• **EXERCISE PROMPT**
Repeat the first line of the listing and each line after it, exactly, through the line containing "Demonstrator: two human".

== INPUT DATA

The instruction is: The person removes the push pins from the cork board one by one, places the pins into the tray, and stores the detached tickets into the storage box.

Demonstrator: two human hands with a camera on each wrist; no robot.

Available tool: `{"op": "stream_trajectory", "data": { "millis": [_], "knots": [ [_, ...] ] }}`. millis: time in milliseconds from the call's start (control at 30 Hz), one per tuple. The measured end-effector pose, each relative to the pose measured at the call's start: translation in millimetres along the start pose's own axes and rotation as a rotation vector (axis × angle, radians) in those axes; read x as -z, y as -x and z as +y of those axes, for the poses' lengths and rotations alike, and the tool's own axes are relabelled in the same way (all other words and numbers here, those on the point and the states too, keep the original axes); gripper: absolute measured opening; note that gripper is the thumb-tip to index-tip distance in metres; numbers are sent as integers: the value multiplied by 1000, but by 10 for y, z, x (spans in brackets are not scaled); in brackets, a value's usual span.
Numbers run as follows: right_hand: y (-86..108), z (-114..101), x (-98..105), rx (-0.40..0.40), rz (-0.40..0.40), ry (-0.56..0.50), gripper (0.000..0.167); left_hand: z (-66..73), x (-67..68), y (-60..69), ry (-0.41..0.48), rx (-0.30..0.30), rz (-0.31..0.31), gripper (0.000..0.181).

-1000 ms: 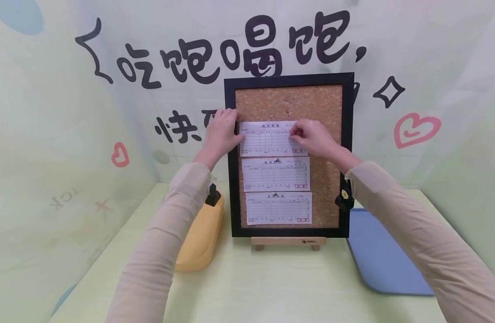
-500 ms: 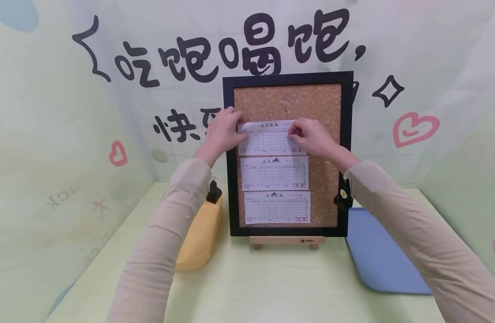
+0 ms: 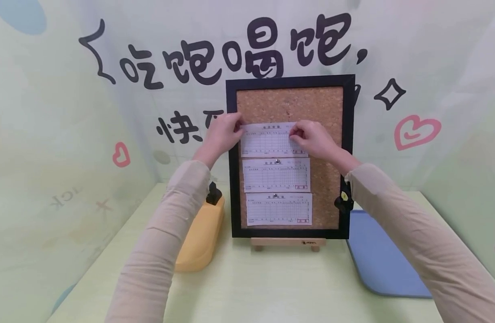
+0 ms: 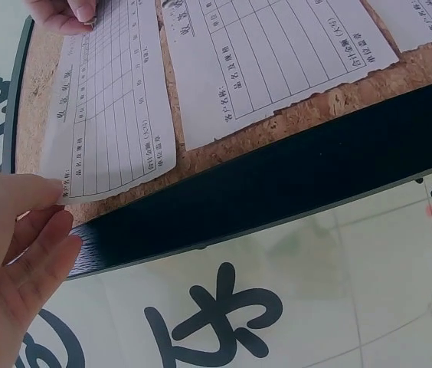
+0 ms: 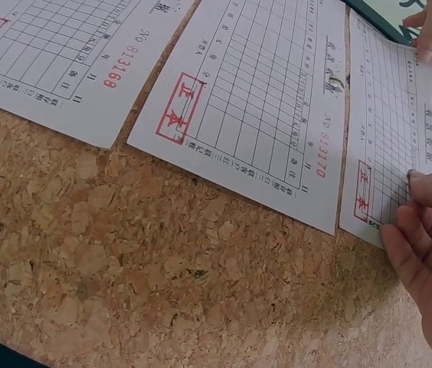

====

• **ANSWER TO THIS PROBLEM**
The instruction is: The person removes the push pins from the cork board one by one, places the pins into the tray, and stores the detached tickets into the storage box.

Demonstrator: two human hands with a camera on each wrist; no robot.

Now the answer is complete.